[Intel-gfx] [PATCH 2/2] drm/i915: Use time based guilty context banning

Tue Feb 19 11:36:14 UTC 2019

Quoting Mika Kuoppala (2019-02-19 11:22:32)
> > diff --git a/drivers/gpu/drm/i915/i915_reset.c b/drivers/gpu/drm/i915/i915_reset.c
> > index 1911e00d2581..bae88a4ea924 100644
> > --- a/drivers/gpu/drm/i915/i915_reset.c
> > +++ b/drivers/gpu/drm/i915/i915_reset.c
> > @@ -59,24 +59,29 @@ static void client_mark_guilty(struct drm_i915_file_private *file_priv,
> >  
> >  static bool context_mark_guilty(struct i915_gem_context *ctx)
> >  {
> > -     unsigned int score;
> > -     bool banned, bannable;
> > +     unsigned long prev_hang;
> > +     bool banned;
> > +     int i;
> >  
> >       atomic_inc(&ctx->guilty_count);
> >  
> > -     bannable = i915_gem_context_is_bannable(ctx);
> > -     score = atomic_add_return(CONTEXT_SCORE_GUILTY, &ctx->ban_score);
> > -     banned = (!i915_gem_context_is_recoverable(ctx) ||
> > -               score >= CONTEXT_SCORE_BAN_THRESHOLD);
> > -
> >       /* Cool contexts don't accumulate client ban score */
> 
> This comment becomes misleading and can be removed.

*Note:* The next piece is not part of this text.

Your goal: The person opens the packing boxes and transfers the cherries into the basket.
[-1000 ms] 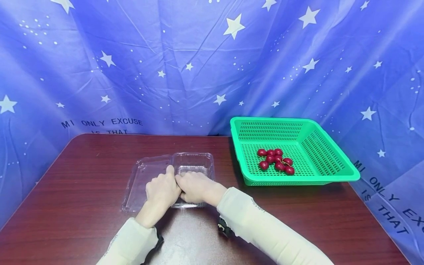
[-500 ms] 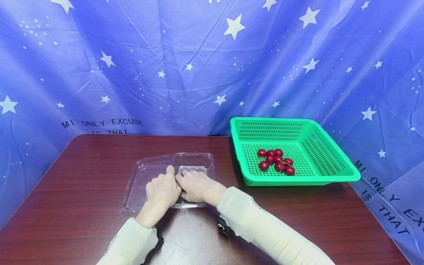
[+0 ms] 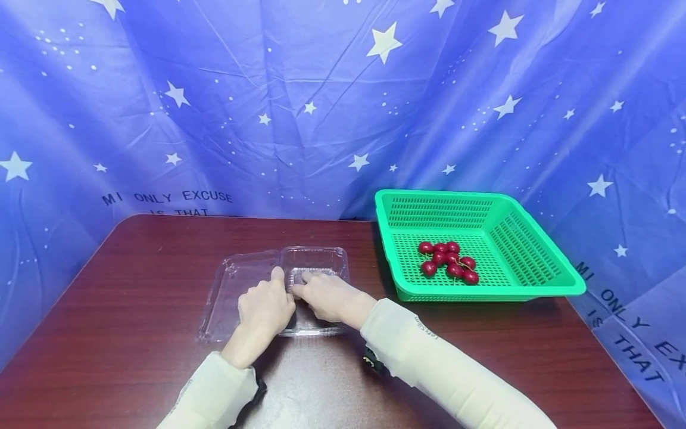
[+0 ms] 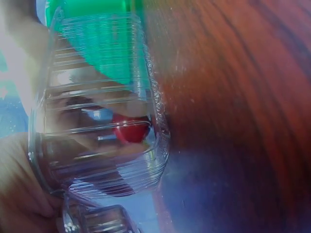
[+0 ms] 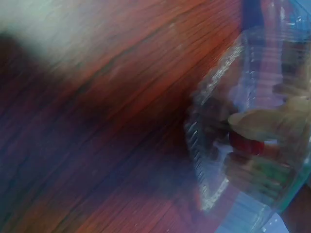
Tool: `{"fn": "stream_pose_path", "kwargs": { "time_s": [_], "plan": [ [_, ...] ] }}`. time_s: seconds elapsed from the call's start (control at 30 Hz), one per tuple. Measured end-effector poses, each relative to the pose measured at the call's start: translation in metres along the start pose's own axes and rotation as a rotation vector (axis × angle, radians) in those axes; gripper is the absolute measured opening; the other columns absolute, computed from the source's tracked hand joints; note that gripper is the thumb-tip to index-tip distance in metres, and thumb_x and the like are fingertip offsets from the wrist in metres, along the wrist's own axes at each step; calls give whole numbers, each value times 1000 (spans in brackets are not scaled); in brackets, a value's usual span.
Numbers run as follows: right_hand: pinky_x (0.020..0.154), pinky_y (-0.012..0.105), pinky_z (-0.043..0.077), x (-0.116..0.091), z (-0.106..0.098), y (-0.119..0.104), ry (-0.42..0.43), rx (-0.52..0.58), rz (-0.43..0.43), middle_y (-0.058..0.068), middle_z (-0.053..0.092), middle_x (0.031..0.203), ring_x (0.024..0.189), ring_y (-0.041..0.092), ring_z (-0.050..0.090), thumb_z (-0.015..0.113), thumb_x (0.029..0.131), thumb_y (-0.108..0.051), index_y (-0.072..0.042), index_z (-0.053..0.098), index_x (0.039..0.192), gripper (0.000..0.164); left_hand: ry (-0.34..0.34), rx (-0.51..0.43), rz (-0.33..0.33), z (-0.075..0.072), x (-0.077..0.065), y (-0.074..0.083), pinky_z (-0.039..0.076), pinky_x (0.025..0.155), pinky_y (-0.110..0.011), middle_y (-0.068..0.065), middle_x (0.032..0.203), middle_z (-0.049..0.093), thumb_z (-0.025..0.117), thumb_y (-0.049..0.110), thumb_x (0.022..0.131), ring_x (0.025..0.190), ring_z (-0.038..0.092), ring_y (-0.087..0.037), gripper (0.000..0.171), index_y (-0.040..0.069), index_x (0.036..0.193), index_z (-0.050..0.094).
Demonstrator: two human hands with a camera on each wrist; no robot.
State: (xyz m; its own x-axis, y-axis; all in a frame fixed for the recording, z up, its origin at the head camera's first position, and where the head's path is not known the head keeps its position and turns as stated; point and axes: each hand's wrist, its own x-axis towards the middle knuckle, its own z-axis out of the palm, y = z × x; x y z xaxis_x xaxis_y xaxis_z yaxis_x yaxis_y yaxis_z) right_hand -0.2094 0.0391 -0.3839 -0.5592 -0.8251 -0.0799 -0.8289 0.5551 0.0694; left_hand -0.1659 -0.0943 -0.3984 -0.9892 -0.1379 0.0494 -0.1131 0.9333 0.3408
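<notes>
A hinged clear plastic container (image 3: 343, 262) stands on the table, its lid (image 3: 225, 298) folded out to the left. My left hand (image 3: 264, 310) grips the container at the hinge side, thumb upward. My right hand (image 3: 328, 298) reaches down into the box. Through the clear wall in the left wrist view, a red cherry (image 4: 130, 128) shows low in the box by the right fingers. In the blurred right wrist view, that cherry (image 5: 246, 143) lies pinched between thumb and fingers. The head view hides it behind the right hand.
A green perforated basket (image 3: 498, 290) stands on the right of the dark red wooden table (image 3: 134, 268). Several cherries (image 3: 452, 258) with stems lie grouped inside it. A blue starry curtain (image 3: 300, 149) hangs behind the table's back edge.
My right hand has shifted slightly right and back, away from the left hand, still inside the container. The left hand keeps its place on the container. The head view has shifted slightly.
</notes>
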Motion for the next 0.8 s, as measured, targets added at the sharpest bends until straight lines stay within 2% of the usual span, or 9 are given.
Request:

/* Cool contexts are too cool to be banned */

> 
> > -     if (!bannable)
> > +     if (!i915_gem_context_is_bannable(ctx))
> >               return false;
> >  
> > +     /* Record the timestamp for the last N hangs */
> > +     prev_hang = ctx->hang_timestamp[0];
> > +     for (i = 0; i < ARRAY_SIZE(ctx->hang_timestamp) - 1; i++)
> > +             ctx->hang_timestamp[i] = ctx->hang_timestamp[i + 1];
> > +     ctx->hang_timestamp[i] = jiffies;
> > +
> > +     /* If we have hung N+1 times in rapid succession, we ban the context! */
> > +     banned = !i915_gem_context_is_recoverable(ctx);
> > +     if (time_before(jiffies, prev_hang + CONTEXT_FAST_HANG_JIFFIES))
> > +             banned = true;
> 
> Ok, the initialization to jiffies - CONTEXT_FAST_HANG_JIFFIES guarantees
> that it cant be banned even if it manages to immediately hang. Which
> in itself is difficult feat to accomplish.
> 
> >       if (banned) {
> > -             DRM_DEBUG_DRIVER("context %s: guilty %d, score %u, banned\n",
> > -                              ctx->name, atomic_read(&ctx->guilty_count),
> > -                              score);
> > +             DRM_DEBUG_DRIVER("context %s: guilty %d, banned\n",
> > +                              ctx->name,
> > atomic_read(&ctx->guilty_count));
> 
> Now when we know when it previously hanged, we could improve the
> logging a bit by saying how long ago. But not sure
> about if it worth the trouble.

~o~

Not sure yet if that will be helpful. The secondary hangs do not get
captured in error-state, so for post-mortem debugging we don't know if
the context is banned (yet). For clients trying to run, the first they
know about being banned is -EIO from gem_execbuf. Looking back at dmesg,
there's just a string of GPU resets, already too late for adding
drm.debug=0x2 to dmesg.

-EIO either means client banned or driver is wedged. In either case, the
first course of action is to debug the initial hang. (Or in the case of
mesa recovery patches, to recreate the context and try again.) From the
perspective of the current patches, we are teaching clients how to
handle such events without "distrubing" the user, even less incentive
for large amount of debugging into the secondary banning, fix the
primary hang!

Yeah, I'm thinking that we don't need much more than some driver
debugging to clarify that the context was banned, everything else should
be discoverable though the uapi; and the real debugging is always the
first hang.
-Chris